WORK ORDER: Could you retype the lines below, starting at the line holding "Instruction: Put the" and stopping at the line holding "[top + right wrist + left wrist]", inclusive? Copy them exactly and drop the images.

PROVIDED RECORDS:
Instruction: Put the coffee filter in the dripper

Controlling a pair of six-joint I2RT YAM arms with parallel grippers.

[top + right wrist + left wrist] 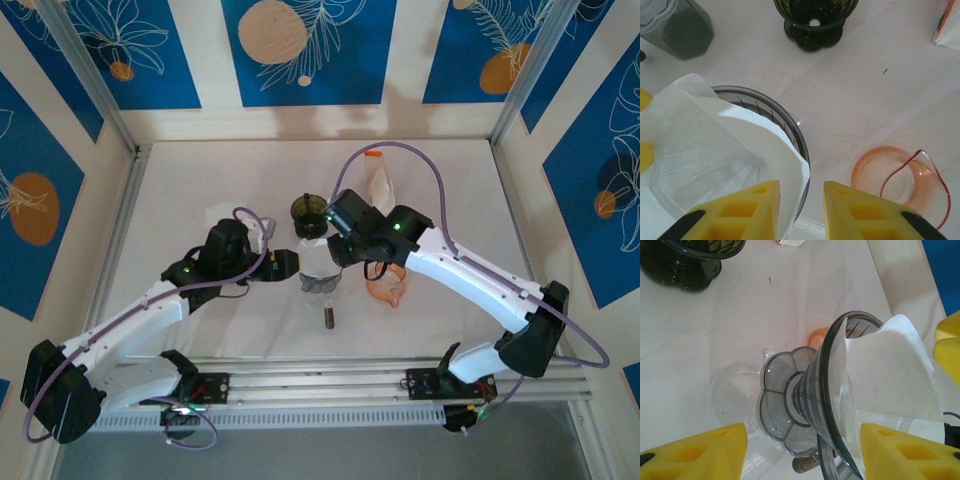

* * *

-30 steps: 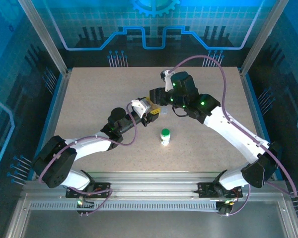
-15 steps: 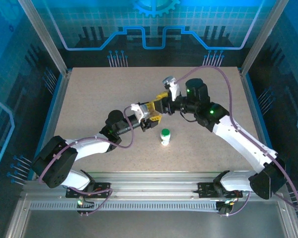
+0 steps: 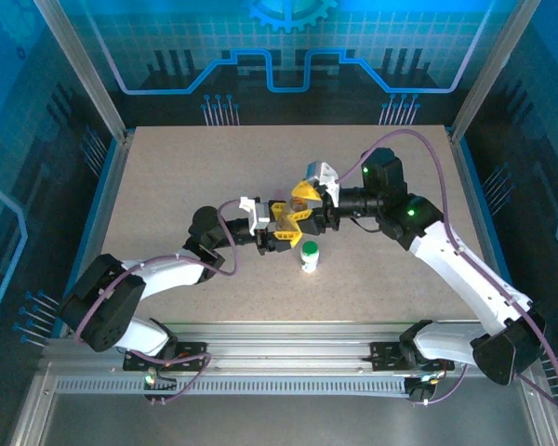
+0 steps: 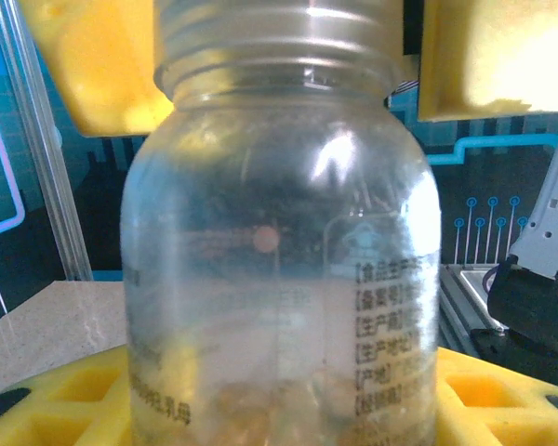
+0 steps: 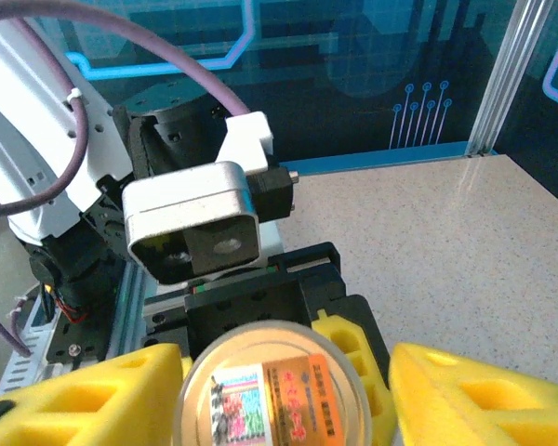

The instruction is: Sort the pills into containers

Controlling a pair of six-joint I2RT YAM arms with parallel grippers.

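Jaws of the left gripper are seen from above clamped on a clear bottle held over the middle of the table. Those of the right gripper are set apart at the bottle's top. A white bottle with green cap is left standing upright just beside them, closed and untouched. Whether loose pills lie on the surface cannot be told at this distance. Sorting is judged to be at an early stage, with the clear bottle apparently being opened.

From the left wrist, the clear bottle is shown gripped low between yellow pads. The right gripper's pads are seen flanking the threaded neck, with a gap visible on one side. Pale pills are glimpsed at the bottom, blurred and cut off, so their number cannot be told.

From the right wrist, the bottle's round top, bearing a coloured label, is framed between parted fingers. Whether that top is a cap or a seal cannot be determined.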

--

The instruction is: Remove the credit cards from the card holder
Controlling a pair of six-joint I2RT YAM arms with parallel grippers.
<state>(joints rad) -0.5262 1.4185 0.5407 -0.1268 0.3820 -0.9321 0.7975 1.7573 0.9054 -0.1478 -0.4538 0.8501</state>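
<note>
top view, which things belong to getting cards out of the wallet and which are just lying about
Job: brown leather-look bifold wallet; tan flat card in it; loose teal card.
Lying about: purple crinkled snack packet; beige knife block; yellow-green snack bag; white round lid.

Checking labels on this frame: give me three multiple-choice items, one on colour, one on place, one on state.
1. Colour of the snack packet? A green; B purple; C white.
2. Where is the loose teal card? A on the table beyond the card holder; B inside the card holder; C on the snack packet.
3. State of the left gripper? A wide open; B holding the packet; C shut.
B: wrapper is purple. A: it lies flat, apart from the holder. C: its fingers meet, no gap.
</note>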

RESULT FOR THIS TASK:
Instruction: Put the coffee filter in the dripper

Controlling a pair of six-joint I2RT YAM arms with parallel grippers.

[top + right wrist + left wrist] 

No further output is required for this exercise.